O tratamento ideal para infecções por enterobactérias produtoras de ESBL não é totalmente consensual. As diretrizes da IDSA de 2024 e da European Society of Clinical Microbiology and Infectious Diseases (ESCMID) de 2022 recomendam o uso de carbapenêmicos em pacientes com infecções graves (p. ex., sepse, infecção de corrente sanguínea) por enterobactérias resistentes às cefalosporinas de terceira geração [1,2].

Tabela 2
Possíveis tratamentos para bactérias resistentes e com risco de criar resistência a cefalosporinas de 3a geração
Possíveis tratamentos para bactérias resistentes e com risco de criar resistência a cefalosporinas de 3a geração

Para infecções do trato urinário ou da via biliar sem sepse, com adequado controle de foco, a diretriz da ESCMID sugere piperacilina-tazobactam, amoxicilina-clavulanato ou ciprofloxacino, dependendo do perfil de sensibilidade [2]. A diretriz da IDSA menciona que, se o paciente iniciou piperacilina-tazobactam em uma infecção urinária não complicada e apresenta melhora clínica, é possível manter o esquema. O uso de cefepima não é recomendado [1]. A tabela 2 reúne os esquemas de tratamento das bactérias resistentes a cefalosporinas de 3⁠ª geração.

Piperacilina-tazobactam versus meropenem

Existe dúvida na literatura sobre o uso de piperacilina-tazobactam em bactérias resistentes a ceftriaxona. O estudo MERINO randomizou 379 pacientes com infecção de corrente sanguínea por E. coli ou Klebsiella pneumoniae com resistência a ceftriaxona [17]. Os participantes foram randomizados para meropenem ou piperacilina-tazobactam. O desfecho primário foi mortalidade em 30 dias.

A mortalidade nos pacientes que utilizaram piperacilina-tazobactam foi de 12,3%, comparado com 3,7% no grupo meropenem. As principais infecções foram do trato urinário e intra-abdominais e em 86% das bactérias foi confirmada a presença de ESBL.

Contudo, em uma reavaliação posterior, no grupo de pacientes que utilizou piperacilina-tazobactam, algumas cepas inicialmente consideradas sensíveis, eram resistentes à piperacilina-tazobactam. Além disso, muitos pacientes oncológicos foram incluídos no estudo e a principal causa de morte foi a neoplasia, sem relação direta com a infecção. 

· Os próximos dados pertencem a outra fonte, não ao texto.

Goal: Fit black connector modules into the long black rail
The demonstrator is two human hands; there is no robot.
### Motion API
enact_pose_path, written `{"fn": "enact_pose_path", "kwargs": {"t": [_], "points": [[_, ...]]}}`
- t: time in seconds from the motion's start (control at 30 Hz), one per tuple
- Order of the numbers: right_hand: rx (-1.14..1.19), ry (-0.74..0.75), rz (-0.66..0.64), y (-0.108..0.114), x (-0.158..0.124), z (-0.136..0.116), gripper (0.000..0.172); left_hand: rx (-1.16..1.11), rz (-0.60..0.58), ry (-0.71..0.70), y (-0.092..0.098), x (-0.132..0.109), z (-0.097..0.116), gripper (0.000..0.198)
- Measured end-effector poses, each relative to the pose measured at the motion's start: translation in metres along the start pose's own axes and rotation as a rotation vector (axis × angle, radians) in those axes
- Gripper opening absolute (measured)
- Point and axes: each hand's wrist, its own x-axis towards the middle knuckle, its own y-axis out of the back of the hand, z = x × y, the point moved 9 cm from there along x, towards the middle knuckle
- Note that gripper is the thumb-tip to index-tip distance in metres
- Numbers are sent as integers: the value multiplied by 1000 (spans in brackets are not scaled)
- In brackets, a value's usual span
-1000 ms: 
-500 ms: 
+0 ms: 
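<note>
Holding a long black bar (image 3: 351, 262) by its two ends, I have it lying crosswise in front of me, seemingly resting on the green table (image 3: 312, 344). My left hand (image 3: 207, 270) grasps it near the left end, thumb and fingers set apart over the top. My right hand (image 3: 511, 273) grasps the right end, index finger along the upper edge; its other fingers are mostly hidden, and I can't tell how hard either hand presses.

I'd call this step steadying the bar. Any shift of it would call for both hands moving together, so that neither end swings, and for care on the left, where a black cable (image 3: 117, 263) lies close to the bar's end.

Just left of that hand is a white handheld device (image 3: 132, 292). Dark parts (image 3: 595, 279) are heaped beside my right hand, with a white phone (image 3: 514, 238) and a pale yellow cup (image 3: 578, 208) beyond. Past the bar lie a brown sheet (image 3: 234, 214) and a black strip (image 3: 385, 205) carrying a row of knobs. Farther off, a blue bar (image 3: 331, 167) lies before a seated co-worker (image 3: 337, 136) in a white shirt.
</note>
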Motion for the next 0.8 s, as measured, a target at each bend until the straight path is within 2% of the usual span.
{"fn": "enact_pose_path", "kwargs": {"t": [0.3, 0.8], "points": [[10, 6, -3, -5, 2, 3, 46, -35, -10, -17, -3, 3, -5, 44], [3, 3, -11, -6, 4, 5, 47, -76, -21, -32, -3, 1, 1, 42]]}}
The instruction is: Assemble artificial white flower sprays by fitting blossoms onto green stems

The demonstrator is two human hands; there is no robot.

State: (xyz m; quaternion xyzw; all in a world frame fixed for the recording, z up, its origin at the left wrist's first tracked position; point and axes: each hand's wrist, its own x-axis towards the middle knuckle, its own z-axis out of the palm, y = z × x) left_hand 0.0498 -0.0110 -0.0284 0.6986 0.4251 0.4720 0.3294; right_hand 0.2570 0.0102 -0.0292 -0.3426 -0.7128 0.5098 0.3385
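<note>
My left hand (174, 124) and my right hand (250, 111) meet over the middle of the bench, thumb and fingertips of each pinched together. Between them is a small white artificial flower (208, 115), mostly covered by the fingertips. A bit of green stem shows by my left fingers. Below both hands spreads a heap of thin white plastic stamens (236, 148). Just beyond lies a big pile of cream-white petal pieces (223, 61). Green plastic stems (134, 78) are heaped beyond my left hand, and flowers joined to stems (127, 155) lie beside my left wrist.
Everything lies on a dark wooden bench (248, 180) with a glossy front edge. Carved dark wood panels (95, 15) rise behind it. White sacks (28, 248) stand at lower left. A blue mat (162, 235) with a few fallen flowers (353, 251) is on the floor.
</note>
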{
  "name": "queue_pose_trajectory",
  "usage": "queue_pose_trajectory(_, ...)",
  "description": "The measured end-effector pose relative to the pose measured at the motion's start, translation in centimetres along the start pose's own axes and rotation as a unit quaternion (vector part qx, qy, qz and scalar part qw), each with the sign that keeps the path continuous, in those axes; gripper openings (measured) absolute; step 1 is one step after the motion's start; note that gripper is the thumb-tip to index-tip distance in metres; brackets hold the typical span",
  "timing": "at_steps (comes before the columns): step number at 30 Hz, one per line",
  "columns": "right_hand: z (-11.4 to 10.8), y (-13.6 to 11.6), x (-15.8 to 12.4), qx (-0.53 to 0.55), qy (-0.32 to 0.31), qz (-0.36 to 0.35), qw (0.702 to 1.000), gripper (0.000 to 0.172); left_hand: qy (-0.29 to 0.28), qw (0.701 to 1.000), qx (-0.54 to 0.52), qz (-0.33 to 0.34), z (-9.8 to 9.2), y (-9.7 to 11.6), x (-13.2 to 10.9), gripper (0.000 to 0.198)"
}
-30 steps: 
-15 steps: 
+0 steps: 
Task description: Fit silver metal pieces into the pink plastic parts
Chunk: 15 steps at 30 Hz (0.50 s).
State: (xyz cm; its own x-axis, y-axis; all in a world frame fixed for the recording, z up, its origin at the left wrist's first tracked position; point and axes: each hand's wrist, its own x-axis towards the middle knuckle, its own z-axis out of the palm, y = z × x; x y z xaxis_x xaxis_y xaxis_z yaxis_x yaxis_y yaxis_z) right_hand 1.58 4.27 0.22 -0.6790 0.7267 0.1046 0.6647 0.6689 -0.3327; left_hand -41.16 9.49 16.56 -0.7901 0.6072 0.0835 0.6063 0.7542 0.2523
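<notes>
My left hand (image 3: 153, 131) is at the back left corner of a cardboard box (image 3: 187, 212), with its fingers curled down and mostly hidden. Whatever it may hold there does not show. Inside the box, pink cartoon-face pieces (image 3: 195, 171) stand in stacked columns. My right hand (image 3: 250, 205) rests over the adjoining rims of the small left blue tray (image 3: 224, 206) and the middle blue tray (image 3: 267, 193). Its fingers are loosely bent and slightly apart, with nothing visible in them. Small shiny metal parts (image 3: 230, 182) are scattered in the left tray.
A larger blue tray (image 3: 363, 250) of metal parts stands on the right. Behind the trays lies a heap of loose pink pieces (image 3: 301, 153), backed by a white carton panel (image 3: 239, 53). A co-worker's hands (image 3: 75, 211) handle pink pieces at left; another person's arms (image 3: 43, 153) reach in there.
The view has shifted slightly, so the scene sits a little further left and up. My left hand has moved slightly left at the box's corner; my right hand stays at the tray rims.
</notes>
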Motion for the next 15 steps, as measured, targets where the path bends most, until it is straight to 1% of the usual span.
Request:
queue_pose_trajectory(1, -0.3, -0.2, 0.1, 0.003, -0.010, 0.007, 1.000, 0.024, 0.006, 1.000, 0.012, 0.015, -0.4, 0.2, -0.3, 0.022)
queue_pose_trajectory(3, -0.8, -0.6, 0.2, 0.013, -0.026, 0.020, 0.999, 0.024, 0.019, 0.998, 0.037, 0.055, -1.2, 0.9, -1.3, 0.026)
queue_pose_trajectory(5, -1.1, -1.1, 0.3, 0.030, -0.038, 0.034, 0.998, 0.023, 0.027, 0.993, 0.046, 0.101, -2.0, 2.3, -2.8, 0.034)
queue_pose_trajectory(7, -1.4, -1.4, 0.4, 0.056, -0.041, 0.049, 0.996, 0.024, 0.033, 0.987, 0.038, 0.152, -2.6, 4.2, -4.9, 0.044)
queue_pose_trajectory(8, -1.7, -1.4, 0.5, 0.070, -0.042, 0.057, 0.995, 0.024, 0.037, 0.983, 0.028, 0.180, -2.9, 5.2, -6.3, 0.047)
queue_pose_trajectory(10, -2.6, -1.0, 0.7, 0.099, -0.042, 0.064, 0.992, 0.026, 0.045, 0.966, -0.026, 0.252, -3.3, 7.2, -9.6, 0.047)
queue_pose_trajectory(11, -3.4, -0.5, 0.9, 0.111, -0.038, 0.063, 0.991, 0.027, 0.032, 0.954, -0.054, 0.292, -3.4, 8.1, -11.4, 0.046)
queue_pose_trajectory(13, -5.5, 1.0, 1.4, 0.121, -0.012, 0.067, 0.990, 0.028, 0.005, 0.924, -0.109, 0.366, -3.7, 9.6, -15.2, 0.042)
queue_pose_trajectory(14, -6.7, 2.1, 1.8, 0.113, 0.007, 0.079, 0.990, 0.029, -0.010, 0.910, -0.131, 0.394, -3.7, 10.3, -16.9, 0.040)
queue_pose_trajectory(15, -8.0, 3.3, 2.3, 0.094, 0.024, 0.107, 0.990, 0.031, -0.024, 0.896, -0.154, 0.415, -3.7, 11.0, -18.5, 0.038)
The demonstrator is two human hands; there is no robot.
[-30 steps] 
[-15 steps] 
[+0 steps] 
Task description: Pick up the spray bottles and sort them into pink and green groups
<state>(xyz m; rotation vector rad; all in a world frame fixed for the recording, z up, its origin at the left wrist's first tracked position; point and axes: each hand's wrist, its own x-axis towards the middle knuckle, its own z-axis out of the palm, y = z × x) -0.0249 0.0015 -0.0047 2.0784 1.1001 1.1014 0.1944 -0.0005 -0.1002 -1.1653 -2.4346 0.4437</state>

Em outro estudo, com apenas 66 pacientes com infecção do trato urinário associada a assistência a saúde por bactérias produtoras de ESBL, 33 pacientes receberam piperacilina-tazobactam e 33 pacientes receberam ertapenem. O estudo encontrou eficácia terapêutica semelhante entre os dois grupos. 

Considerando essas inconsistências, as diretrizes se posicionam com cautela, sugerindo piperacilina-tazobactam apenas em infecções de menor risco (infecção do trato urinário ou biliar com adequado controle de foco e sem sepse). Veja mais detalhes em “Bactérias resistentes a cefalosporinas de 3⁠ª geração”. Novos estudos podem mudar as recomendações ou dar mais confiança as orientações atuais.